段階的に要求を受け入れると、一貫性を持ちたいという心理が働く

訪問販売員に「話だけでも聞いてもらえませんか?」と言われ、断るつもりでしぶしぶ話を聞いていたらいつの間にか商品を購入していた、という経験はありませんか?

このように相手が承諾しやすい小さな要求から段階的に要求を大きくし本来の要求を成功させる技術を「フット・イン・ザ・ドア・テクニック」と言います。

この技術を調べるためにフリードマンとフレージャーは戸別訪問による実験を行いました。

実験者たちは、「交通安全の市民会」と称して住宅街を訪問し、「安全運転をしましょう」と書かれた看板を玄関先の庭に設置させて欲しいと頼みました。

ふつうに看板設置を要請した場合の承諾率は16.7%でしたが、2週間前に小さな要請を承諾した家の場合は、なんと承諾率が最大で約76%まで上昇したのです。

2週間前に行った要請は全部で4パターンあり、看板設置のときとは別の団体として訪問しました。

ひとつ目は「安全運転」と書かれた10センチ角のステッカーを車や窓に貼ってもらうという要請。ふたつ目は地域美化のステッカーを貼ってもらうという要請。3つ目は交通安全の立法化を求める嘆願書への署名。4つ目は地域美化の立法化を求める嘆願書への署名。これらの小さな要請を事前に行ったことで、ひとつ目の要請後の看板設置承諾率は約76%、それ以外の要請後の看板設置率は約47%でした。

被験者は、小さな要請を承諾したことで「自分がいいと感じた要請は受け入れるべき」という一貫性を持ちたいと思う心理が働き、看板設置の承諾率が上がったのです。

こういった一貫性を持ちたいと思う心理のことを「一貫性欲求」といいます。

他者の存在は作業にどう影響する?

個人の習熟度によって作業効率が変化する

周囲に自分以外の人がいることで、やる気が出て作業効率が高まるというケースがあります。他者の存在によって作業量が変化するという現象に着目したトリプレットは、糸巻き実験を行いました。

この実験は、釣り糸を巻くリールを改造し、糸巻き機を作成、それを使って一定の長さの糸を巻く作業を行う場合、ひとりで巻くのとふたりで巻くのとでは作業スピードがどれだけ変化するのかを比較しました。
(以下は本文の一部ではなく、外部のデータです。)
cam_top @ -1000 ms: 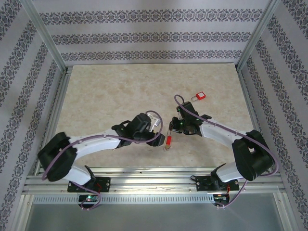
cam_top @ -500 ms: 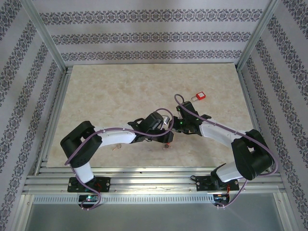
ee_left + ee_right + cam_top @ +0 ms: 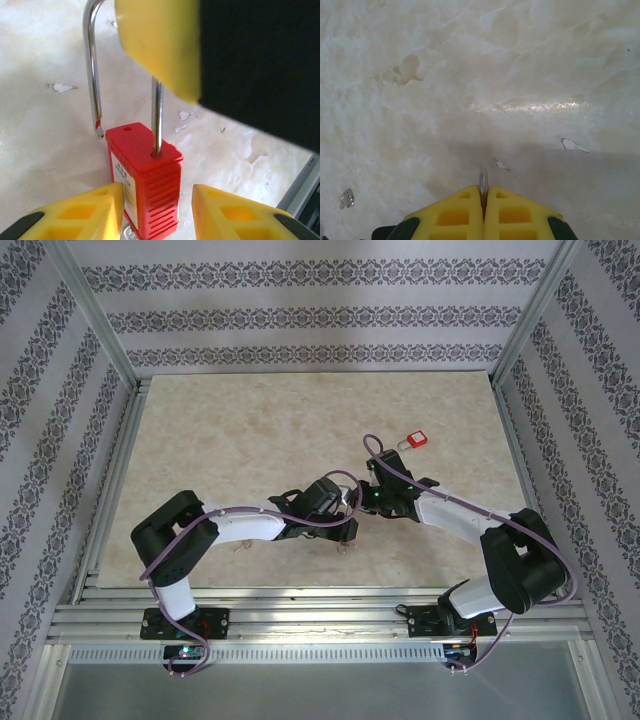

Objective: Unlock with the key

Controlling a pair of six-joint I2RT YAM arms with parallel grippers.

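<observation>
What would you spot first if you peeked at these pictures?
A bright red padlock stands upright between the yellow fingers of the left gripper, which straddle its body. Its silver shackle has popped out of the body at one end, and the right gripper pinches the other leg from above. A second red padlock lies alone toward the far right of the pale table.

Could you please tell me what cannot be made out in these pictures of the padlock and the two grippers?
- Left wrist view: the underside of the red padlock is cut off by the lower edge, so a key there cannot be confirmed.
- Right wrist view: the right gripper, shut, hides all but a sliver of the shackle.
- Top view: the far padlock is too small to tell locked from open.
</observation>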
結果は、ひとりで巻くよりもふたりで巻いた方がスピードが速くなることが判明。F•H•オルポートは、こうした現象を「社会的促進」と名付けました。

しかし、必ずしも他者の存在が良い結果を生むとは限りません。例えば、会社でプレゼンを行う際、他者がいることで緊張してしまい、うまくプレゼンができなかったことはありませんか?

このように他者の存在によって作業の質や量が低下する現象を「社会的抑制」と呼びます。なぜ、社会的促進と社会的抑制が起きるのでしょうか? ザイアンスは、それらをわける鍵は、個人の習熟度にあると考えました。

物事に対して慣れているかどうかで社会的促進と社会的抑制のいずれかが起きるというわけです。

先ほどのプレゼンを例に考えると、プレゼンに慣れているAさんは、他者がいるとむしろ張り切って自分の企画を提案できますが、プレゼンに慣れてないBさんは、他者の存在が気になって緊張してしまい、自分の企画をうまく提案できません。Bさんのような社会的抑制を避け、促進効果を得るためには、その物事に対して経験を積むか知識を高めることが必要となるわけです。